▶ [Task goal]
Take the lines below beginning at the line that has "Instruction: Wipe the" and stopping after the line that has "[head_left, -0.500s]", and print them exactly as they are, with no other lines.

▶ [Given data]
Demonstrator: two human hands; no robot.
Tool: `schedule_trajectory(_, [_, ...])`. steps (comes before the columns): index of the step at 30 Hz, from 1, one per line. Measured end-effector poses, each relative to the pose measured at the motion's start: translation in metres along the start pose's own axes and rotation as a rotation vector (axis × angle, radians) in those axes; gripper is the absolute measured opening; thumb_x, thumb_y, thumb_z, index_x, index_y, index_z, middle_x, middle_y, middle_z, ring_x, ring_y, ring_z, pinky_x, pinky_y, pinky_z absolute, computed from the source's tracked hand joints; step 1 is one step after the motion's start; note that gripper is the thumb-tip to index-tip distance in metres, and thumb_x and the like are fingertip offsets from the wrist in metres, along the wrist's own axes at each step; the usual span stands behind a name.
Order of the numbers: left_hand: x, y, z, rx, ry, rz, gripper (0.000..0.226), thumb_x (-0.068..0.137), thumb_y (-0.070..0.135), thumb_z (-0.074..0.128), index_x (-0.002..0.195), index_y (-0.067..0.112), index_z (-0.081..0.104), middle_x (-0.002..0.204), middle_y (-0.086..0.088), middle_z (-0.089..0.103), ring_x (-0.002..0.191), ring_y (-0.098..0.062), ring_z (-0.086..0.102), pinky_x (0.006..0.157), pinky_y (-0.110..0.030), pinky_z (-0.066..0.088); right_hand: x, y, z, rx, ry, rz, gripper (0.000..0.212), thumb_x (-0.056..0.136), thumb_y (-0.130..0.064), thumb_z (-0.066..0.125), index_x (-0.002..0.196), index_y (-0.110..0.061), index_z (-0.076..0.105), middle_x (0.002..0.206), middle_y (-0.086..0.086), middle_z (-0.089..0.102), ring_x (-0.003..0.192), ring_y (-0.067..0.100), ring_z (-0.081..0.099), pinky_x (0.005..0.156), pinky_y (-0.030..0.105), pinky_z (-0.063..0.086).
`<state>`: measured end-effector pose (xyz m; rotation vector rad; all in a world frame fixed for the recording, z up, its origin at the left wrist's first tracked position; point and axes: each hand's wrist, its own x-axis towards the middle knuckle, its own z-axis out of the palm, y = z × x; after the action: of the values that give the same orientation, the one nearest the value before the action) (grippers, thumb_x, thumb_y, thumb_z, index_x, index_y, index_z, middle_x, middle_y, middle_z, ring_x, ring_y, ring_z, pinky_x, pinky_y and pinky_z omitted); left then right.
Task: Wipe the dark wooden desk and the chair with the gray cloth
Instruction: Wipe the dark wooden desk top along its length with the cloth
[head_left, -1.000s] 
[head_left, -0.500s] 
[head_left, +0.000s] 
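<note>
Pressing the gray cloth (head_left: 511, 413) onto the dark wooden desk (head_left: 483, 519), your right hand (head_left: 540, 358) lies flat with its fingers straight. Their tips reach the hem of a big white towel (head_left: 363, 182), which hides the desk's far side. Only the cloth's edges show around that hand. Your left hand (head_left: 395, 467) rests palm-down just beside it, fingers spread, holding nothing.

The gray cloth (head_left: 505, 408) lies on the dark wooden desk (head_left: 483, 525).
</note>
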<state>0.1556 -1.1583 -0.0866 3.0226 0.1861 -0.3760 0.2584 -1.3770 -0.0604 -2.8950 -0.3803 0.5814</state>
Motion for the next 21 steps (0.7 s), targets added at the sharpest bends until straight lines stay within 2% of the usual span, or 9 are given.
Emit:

▶ [Result]
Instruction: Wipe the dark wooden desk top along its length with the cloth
[head_left, -1.000s] 
[head_left, -0.500s] 

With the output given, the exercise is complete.